The protein structure is a cumulative result of interactions between amino acid residues interacting with each other through space and/or chemical bonds. Despite the large number of high resolution protein structures, the “protein structure code” has not been fully identified. Our manuscript presents a novel approach to protein structure analysis in order to identify rules for spatial packing of amino acid pairs in proteins. We have investigated 8706 high resolution non-redundant protein chains and quantified amino acid pair interactions in terms of solvent accessibility, spatial and sequence distance, secondary structure, and sequence length. The number of pairs found in a particular environment is stored in a cell in an 8 dimensional data tensor. When plotting the cell population against the number of cells that have the same population size, a scale free organization is found. When analyzing which amino acid paired residues contributed to the cells with a population above 50, pairs of Ala, Ile, Leu and Val dominate the results. This result is statistically highly significant. We postulate that such pairs form “structural stability points” in the protein structure. Our data shows that they are in buried α-helices or β-strands, in a spatial distance of 3.8–4.3Å and in a sequence distance >4 residues. We speculate that the scale free organization of the amino acid pair interactions in the 8D protein structure combined with the clear dominance of pairs of Ala, Ile, Leu and Val is important for understanding the very nature of the protein structure formation. Our observations suggest that protein structures should be considered as having a higher dimensional organization.

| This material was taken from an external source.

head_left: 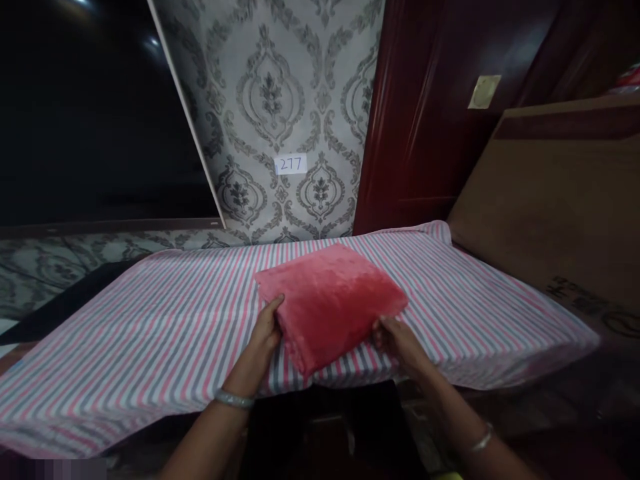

蛋白质结构是氨基酸残基通过空间相互作用和/或化学键彼此作用的累积结果。尽管目前已解析大量高分辨率蛋白质结构，但“蛋白质结构编码”仍未被完全阐明。本研究提出一种全新的蛋白质结构分析方法，旨在揭示蛋白质中氨基酸残基对的空间堆积规则。我们对8706条高分辨率非冗余蛋白质链展开研究，从溶剂可及性、空间距离与序列距离、二级结构以及序列长度等维度对氨基酸残基对的相互作用进行量化分析。特定环境下出现的残基对数量被存储于一个8维数据张量的对应单元格中。当以单元格的种群数量为横轴、具有相同种群数量的单元格数目为纵轴绘图时，可观察到无标度组织特征。对种群数量大于50的单元格所对应的氨基酸残基对进行分析后发现，丙氨酸（Ala）、异亮氨酸（Ile）、亮氨酸（Leu）与缬氨酸（Val）组成的残基对占据主导地位，该结果具有极高的统计学显著性。我们推测此类残基对构成了蛋白质结构中的“结构稳定点”。实验数据表明，它们多存在于埋藏的α螺旋或β折叠股中，空间距离处于3.8–4.3Å范围内，且序列间隔大于4个残基。我们进一步推测，8维蛋白质结构框架下氨基酸残基对相互作用的无标度组织特征，加上丙氨酸、异亮氨酸、亮氨酸与缬氨酸残基对的显著主导性，对于理解蛋白质结构形成的本质具有重要意义。本研究结果提示，蛋白质结构应被视为具有更高维度的组织形式。